Can you find a way to distract yourself from the temptation for 15 minutes?  Some suggestions mentioned in the book were simply telling yourself to wait 15 minutes before indulging (and the craving usually went away), taking a whiff of peppermint or grapefruit oil to suppress snack cravings, and doing jumping jacks or something active (i.e. squats, lunges, marching in place) as a distraction.  Set a timer for 15 minutes and tell yourself you can have whatever it is once the timer goes off. 

And what about rewards?  Doesn’t it make sense to reward yourself if you reach your goal(s)?  Rubin cautions that you should be careful about using rewards, as “rewards can actually be dangerous to habit formation.” 

First, setting a reward for achieving a goal subconsciously tells us that there’s no other reason to do the activity but for the reward.  Sometimes rewards can derail our efforts because it causes us to become extrinsically motivated, or motivated only for external rewards.  A habit can stick if you find intrinsic rewards in the behavior, meaning you find satisfaction in the outcome without having some type of external reward tied to it.  For example, once I started making my bed everyday, the intrinsic reward is the feeling of calm tied to seeing a clean and tidy bedroom when I’m ready for bed.  There’s no external reward that I’m seeking.  And this is precisely why the habit has stuck.

Another reason why rewards can be destructive to habits is that they require a decision to be made.  As you know, a habit is something we do without thinking.  Once a reward is tied to the action, you spend time thinking about whether or not you’ve earned the reward.  Did you claim to exercise one day when you really only walked for 20 minutes, instead of 30?  What if one one of those days you were really lazy, and barely broke a sweat?  Did you truly earn the reward?  Having to make a decision about a behavior is the exact opposite of a habit.  

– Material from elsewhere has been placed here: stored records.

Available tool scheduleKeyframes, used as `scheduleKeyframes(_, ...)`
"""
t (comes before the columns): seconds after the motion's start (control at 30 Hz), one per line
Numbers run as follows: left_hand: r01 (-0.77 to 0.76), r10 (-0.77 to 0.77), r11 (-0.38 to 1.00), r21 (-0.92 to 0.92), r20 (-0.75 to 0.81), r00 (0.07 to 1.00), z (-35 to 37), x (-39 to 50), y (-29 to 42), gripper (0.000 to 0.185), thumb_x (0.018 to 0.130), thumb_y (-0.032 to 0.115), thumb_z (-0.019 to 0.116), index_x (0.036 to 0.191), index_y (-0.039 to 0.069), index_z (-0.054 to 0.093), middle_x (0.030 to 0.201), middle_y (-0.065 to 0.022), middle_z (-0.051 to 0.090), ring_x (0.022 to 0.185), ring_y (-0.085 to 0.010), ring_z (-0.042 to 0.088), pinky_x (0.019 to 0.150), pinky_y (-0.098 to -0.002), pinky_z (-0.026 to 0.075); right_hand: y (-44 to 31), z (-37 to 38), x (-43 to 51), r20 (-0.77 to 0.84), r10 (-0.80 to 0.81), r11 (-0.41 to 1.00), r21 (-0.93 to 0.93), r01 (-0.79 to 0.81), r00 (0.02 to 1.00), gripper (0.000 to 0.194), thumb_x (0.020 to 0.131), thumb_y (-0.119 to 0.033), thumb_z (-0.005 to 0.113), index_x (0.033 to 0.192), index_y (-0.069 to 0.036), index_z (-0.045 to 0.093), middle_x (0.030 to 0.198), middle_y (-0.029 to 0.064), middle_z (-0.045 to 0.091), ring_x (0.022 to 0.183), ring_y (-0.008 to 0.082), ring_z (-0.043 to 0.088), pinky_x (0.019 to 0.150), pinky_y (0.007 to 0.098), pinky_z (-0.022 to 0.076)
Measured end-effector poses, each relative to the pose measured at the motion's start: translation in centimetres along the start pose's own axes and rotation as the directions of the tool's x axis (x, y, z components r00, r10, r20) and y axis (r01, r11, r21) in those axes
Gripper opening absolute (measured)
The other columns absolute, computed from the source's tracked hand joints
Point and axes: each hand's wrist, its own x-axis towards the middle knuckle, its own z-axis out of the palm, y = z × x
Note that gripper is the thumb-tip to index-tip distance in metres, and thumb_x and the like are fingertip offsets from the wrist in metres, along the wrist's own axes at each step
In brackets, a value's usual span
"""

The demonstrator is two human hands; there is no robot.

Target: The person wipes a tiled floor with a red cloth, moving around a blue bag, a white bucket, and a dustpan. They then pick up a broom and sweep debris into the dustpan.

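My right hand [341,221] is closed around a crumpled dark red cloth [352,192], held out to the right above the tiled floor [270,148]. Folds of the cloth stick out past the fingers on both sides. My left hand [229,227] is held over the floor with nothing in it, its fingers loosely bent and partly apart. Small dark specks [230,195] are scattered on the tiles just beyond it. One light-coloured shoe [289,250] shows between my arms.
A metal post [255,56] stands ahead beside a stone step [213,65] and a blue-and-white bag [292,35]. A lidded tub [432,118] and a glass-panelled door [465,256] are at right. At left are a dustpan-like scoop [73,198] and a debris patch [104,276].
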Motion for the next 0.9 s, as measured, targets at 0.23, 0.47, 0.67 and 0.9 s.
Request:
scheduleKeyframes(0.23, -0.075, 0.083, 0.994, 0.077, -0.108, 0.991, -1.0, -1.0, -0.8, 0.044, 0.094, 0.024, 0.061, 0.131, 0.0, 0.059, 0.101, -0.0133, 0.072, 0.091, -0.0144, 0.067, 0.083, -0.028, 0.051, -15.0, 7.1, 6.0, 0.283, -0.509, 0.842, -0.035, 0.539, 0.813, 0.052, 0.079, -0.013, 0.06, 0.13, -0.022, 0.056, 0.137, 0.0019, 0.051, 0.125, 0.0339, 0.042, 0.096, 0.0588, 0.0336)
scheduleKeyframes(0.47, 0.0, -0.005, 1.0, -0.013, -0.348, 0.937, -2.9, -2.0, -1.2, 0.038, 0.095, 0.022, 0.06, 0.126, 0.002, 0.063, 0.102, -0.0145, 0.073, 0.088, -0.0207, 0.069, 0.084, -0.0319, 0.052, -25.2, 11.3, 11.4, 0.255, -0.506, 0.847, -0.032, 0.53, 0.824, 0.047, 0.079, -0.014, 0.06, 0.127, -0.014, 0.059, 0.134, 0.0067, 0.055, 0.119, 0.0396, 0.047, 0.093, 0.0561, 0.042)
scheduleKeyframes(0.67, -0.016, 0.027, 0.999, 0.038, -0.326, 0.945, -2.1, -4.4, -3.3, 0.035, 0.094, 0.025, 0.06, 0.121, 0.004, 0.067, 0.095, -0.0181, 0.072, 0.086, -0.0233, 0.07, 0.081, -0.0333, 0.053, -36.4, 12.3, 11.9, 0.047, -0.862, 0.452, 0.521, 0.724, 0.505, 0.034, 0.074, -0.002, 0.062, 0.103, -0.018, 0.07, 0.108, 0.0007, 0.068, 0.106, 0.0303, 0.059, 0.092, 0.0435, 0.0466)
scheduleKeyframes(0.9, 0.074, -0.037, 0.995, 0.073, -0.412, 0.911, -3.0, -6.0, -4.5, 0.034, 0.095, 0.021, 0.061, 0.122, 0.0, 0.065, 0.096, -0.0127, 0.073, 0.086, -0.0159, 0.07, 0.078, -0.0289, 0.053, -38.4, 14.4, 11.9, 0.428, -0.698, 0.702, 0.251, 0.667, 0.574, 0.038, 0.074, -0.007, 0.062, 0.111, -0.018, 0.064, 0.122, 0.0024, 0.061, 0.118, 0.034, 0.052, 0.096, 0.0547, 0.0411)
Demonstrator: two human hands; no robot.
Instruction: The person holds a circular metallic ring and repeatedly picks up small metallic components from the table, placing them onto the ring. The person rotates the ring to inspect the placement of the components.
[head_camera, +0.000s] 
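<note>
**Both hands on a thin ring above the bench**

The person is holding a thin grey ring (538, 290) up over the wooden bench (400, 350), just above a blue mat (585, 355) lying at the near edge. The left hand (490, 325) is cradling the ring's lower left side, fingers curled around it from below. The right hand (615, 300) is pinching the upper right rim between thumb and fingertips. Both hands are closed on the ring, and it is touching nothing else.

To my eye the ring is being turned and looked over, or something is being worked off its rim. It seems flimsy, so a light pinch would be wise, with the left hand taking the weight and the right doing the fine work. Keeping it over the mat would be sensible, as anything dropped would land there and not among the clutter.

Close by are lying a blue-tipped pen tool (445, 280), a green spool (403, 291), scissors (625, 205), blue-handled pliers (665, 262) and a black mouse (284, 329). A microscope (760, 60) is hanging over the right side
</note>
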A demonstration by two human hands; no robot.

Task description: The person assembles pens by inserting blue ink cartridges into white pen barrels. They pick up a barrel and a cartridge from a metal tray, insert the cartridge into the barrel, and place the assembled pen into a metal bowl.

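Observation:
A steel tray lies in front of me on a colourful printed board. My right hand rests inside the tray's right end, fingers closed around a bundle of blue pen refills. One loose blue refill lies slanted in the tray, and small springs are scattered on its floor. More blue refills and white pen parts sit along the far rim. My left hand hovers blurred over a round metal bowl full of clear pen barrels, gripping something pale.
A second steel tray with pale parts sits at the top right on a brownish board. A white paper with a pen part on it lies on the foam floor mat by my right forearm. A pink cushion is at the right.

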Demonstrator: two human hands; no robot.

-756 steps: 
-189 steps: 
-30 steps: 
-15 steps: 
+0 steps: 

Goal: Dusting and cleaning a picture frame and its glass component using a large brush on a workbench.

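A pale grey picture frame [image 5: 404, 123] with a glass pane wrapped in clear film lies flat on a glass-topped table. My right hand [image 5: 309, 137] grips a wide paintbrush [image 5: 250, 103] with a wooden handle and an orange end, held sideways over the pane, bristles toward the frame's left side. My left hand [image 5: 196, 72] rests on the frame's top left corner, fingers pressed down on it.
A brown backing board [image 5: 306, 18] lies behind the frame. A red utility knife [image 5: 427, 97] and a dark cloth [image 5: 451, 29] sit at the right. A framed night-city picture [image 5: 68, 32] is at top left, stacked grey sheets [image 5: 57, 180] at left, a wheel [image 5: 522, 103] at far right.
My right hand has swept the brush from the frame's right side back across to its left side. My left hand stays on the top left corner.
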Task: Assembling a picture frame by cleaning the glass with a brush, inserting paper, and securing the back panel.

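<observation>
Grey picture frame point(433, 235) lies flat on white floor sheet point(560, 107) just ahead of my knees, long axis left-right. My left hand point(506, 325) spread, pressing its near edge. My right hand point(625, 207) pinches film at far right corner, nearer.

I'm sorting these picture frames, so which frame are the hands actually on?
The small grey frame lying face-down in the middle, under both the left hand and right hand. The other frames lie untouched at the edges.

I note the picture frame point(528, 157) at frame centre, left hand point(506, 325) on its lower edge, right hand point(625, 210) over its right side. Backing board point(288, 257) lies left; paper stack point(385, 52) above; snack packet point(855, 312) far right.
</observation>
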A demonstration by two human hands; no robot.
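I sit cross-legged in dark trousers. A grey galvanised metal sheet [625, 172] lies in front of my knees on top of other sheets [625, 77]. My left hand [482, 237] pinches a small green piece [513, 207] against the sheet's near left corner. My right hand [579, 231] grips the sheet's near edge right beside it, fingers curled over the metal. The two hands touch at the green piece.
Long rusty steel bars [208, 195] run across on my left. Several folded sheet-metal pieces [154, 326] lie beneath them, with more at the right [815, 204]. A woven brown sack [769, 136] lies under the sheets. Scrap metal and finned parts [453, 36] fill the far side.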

Finally, Rubin states that having a “finish line” created by the reward helps people reach a one-time goal, but doesn’t help in creating lasting habits.  Once you reach the finish line, you’re done.  Then what motivation is there to continue on?  And why create a habit if it doesn’t stick?

Still, rewards can be used effectively, as long as they’re carefully thought out and intentional.  Rubin states a great way to use rewards is to create a reward within the habit, which will encourage you to stick with the habit.  Think about it this way:  if you are trying to create a new habit of running several times a week, an effective reward might be to buy yourself new running shoes or a cute new outfit.  A well thought out reward encourages you to continue with your habit.  

The takeaway here:  once you’re aware of your tendency to latch onto one of these loopholes to excuse yourself from starting or maintaining a good habit, then you can identify it and stop it in it’s tracks.

 

References:

Rubin, Gretchen. Better Than Before. Hodder, 2016.